▶ EXERCISE DESCRIPTION: Starting with the opening line of the material, restate every line word for word, and end on the line containing "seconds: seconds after".

▶ DATA SEGMENT:
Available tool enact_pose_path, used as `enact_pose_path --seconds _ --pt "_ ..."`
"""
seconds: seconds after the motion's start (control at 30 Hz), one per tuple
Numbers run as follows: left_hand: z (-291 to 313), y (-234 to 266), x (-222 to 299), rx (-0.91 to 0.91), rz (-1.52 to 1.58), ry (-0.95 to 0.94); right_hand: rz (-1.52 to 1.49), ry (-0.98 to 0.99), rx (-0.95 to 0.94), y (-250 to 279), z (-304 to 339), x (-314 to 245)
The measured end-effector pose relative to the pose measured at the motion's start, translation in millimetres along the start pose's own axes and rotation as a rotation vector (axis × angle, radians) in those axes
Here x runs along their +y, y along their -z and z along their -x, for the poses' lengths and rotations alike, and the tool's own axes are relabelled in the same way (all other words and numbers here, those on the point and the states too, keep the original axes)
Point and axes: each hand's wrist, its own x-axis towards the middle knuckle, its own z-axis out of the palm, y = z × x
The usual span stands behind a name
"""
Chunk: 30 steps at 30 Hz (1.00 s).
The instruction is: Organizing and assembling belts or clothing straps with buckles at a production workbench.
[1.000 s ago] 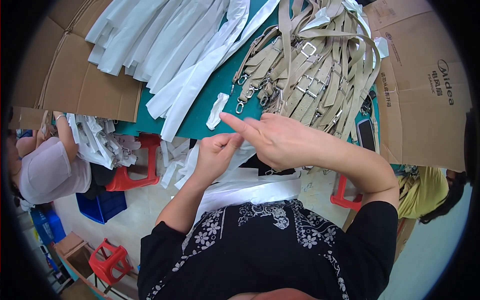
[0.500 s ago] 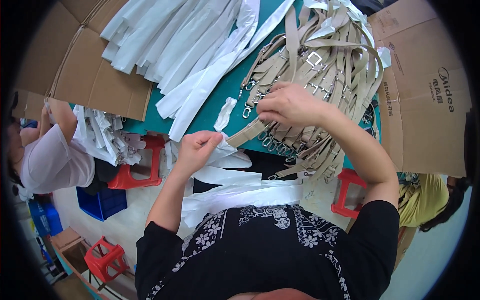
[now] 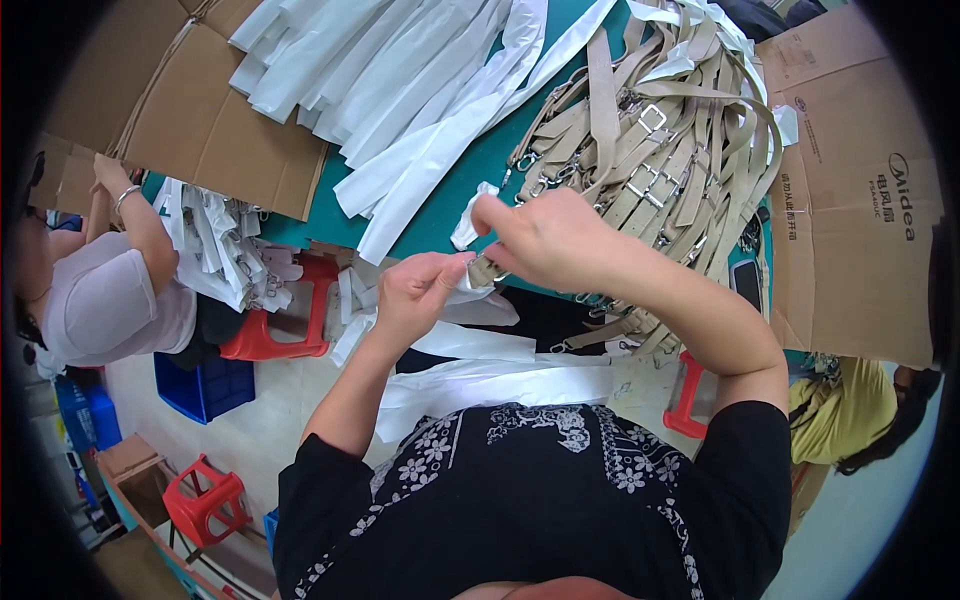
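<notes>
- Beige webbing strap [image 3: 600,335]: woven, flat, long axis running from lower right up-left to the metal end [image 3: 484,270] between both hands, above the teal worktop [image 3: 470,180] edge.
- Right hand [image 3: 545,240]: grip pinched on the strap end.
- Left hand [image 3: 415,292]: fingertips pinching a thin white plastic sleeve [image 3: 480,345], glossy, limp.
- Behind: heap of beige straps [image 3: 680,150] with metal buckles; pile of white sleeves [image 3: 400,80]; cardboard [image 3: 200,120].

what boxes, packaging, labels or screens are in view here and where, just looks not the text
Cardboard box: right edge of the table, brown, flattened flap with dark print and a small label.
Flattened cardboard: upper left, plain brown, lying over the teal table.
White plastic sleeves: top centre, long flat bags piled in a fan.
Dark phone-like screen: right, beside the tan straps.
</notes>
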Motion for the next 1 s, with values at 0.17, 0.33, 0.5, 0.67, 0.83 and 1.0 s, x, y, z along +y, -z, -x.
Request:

▶ ANSWER TO THE EXERCISE:
Available tool enact_pose_path, used as `enact_pose_path --seconds _ --pt "_ ..."`
"""
seconds: seconds after the motion's start (control at 30 Hz), one per tuple

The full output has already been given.